■ **Task**: Print the listing in full, exactly as it stands.

■ **Information shown**:
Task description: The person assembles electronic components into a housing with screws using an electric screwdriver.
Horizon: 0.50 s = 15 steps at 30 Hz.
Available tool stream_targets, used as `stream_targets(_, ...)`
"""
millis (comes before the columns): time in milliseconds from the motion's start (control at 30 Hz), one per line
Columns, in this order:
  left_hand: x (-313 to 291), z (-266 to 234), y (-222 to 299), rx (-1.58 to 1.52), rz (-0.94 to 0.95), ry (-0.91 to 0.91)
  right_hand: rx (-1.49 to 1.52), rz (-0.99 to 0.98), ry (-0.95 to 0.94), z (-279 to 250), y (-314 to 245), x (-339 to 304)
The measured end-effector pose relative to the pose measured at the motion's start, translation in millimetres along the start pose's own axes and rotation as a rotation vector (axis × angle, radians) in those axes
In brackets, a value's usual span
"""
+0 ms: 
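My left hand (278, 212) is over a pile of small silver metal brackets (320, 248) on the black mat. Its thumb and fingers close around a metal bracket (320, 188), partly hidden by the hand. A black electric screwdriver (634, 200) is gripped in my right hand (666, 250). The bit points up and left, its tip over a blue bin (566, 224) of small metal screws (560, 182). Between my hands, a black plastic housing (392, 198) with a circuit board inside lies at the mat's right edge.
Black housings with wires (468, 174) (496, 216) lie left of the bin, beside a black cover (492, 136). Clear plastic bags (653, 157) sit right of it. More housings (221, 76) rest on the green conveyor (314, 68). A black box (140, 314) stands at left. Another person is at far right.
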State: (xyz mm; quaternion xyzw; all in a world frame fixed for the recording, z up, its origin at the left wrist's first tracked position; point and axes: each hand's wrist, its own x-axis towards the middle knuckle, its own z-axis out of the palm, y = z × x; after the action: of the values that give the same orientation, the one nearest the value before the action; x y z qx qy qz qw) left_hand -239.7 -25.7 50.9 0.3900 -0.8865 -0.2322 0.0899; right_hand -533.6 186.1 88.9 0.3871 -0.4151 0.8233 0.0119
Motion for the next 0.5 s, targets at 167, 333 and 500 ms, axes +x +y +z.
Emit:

■ **Output of the task**:
Task description: The person assembles electronic components into a housing with screws using an electric screwdriver.
Horizon: 0.50 s = 15 steps at 30 Hz.
Available tool stream_targets, used as `stream_targets(_, ...)`
"""
millis (comes before the columns): time in milliseconds from the motion's start (control at 30 Hz), one per line
Columns, in this order:
  left_hand: x (-313 to 291), z (-266 to 234), y (-222 to 299), rx (-1.58 to 1.52), rz (-0.94 to 0.95), ry (-0.91 to 0.91)
  right_hand: rx (-1.49 to 1.52), rz (-0.99 to 0.98), ry (-0.95 to 0.94), z (-279 to 250), y (-314 to 245), x (-339 to 304)
The measured end-effector pose relative to the pose measured at the motion's start, translation in millimetres along the start pose's own axes and rotation as a rotation vector (axis × angle, radians) in those axes
In brackets, a value's usual span
"""
+0 ms: 
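My left hand (278, 212) is over a pile of small silver metal brackets (320, 248) on the black mat. Its thumb and fingers close around a metal bracket (320, 188), partly hidden by the hand. A black electric screwdriver (634, 200) is gripped in my right hand (666, 250). The bit points up and left, its tip over a blue bin (566, 224) of small metal screws (560, 182). Between my hands, a black plastic housing (392, 198) with a circuit board inside lies at the mat's right edge.
Black housings with wires (468, 174) (496, 216) lie left of the bin, beside a black cover (492, 136). Clear plastic bags (653, 157) sit right of it. More housings (221, 76) rest on the green conveyor (314, 68). A black box (140, 314) stands at left. Another person is at far right.
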State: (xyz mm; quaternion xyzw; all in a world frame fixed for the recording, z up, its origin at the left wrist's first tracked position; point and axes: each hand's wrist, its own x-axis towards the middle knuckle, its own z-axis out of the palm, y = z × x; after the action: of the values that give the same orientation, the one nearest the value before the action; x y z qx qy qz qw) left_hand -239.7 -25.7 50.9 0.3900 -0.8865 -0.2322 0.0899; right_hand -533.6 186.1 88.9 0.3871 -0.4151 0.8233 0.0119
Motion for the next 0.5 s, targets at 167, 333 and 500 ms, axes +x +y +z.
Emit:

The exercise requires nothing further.